- Task goal -
Read through the entries below and return each line with the word "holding".
________________________________________
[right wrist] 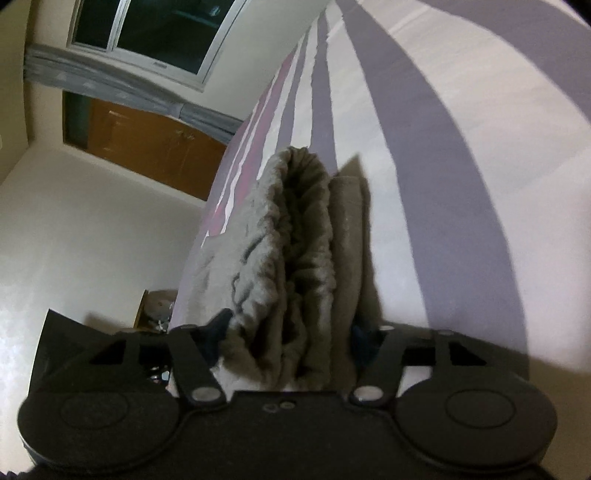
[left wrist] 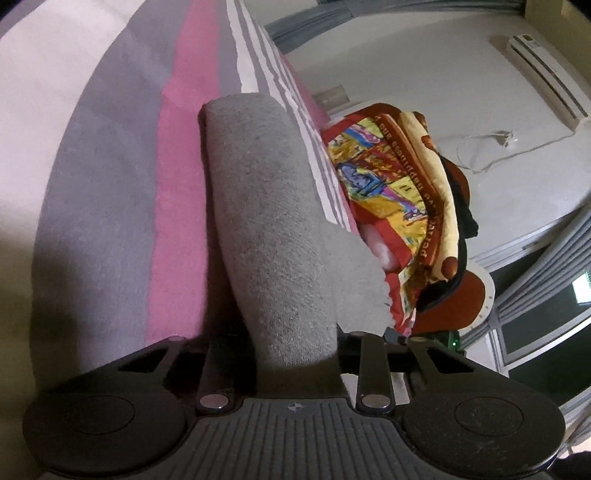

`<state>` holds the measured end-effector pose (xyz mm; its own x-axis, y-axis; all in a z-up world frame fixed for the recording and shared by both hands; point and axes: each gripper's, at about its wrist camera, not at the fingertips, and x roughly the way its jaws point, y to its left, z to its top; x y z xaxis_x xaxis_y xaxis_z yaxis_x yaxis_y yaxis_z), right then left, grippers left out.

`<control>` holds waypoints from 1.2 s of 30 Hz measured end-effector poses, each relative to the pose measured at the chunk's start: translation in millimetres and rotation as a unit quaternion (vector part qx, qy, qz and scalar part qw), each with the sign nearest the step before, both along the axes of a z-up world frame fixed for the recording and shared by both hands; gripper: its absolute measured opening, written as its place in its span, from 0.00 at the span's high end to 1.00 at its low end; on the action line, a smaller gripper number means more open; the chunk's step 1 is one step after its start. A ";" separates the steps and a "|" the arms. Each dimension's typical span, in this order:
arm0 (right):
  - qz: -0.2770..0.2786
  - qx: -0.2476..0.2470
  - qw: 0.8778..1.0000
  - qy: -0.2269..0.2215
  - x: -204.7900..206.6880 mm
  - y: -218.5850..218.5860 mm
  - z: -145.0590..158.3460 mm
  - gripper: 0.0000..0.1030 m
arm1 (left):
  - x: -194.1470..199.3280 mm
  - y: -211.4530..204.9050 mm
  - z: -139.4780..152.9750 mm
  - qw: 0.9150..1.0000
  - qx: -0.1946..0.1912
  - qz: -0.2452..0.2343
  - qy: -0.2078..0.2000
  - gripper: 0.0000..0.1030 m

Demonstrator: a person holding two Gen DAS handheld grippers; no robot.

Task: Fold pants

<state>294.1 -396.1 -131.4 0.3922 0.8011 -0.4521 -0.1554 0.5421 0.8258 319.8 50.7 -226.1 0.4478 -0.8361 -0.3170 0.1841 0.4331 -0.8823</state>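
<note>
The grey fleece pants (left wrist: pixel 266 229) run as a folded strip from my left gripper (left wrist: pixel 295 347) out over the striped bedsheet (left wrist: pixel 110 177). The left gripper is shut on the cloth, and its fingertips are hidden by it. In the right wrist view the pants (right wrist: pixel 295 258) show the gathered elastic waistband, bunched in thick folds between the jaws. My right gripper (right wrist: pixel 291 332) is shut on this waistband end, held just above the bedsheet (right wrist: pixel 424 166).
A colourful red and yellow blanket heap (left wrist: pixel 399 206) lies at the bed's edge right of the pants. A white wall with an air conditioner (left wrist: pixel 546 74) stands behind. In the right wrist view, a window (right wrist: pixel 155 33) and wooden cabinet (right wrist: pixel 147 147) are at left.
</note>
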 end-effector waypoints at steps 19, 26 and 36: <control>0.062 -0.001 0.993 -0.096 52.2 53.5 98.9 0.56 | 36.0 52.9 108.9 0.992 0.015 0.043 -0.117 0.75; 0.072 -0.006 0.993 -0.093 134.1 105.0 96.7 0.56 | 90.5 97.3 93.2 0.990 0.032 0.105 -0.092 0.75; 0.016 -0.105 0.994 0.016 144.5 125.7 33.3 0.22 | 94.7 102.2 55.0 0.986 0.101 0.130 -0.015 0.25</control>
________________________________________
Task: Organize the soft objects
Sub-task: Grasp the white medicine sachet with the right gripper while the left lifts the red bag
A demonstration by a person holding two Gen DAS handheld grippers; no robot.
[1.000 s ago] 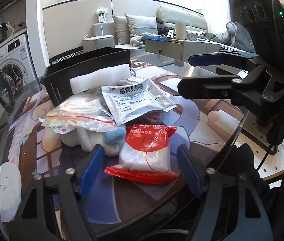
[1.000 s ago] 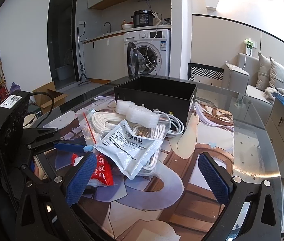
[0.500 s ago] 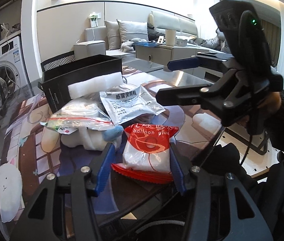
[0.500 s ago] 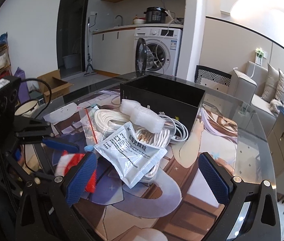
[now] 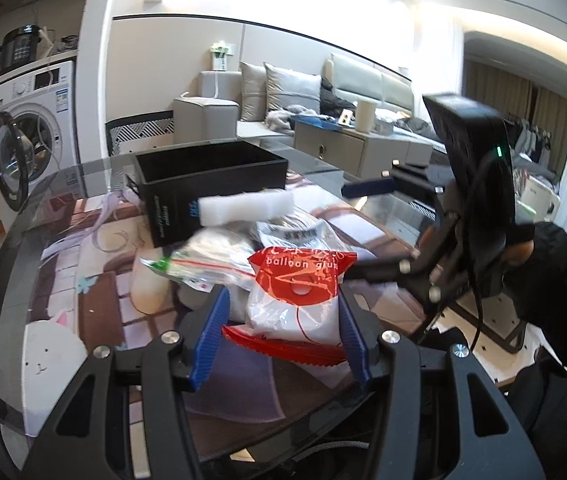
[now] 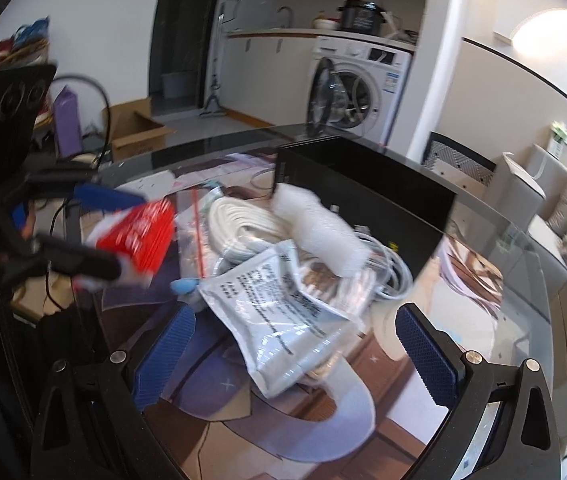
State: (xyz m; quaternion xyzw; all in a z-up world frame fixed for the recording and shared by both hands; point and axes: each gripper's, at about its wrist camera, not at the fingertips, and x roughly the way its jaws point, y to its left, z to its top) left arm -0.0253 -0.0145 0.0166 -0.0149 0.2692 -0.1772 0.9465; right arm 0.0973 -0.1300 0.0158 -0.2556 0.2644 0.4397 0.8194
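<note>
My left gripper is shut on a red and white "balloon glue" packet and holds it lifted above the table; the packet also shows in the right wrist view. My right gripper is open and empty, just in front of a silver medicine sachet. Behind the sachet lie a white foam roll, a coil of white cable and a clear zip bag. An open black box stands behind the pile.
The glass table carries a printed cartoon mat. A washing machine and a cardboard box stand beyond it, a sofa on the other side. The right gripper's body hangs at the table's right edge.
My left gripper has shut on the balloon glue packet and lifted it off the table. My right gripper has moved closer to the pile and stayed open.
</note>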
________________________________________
- Expected output -
Demonstrator: a person holding two Gen DAS handheld grippers; no robot.
A demonstration by a person holding two Gen DAS handheld grippers; no robot.

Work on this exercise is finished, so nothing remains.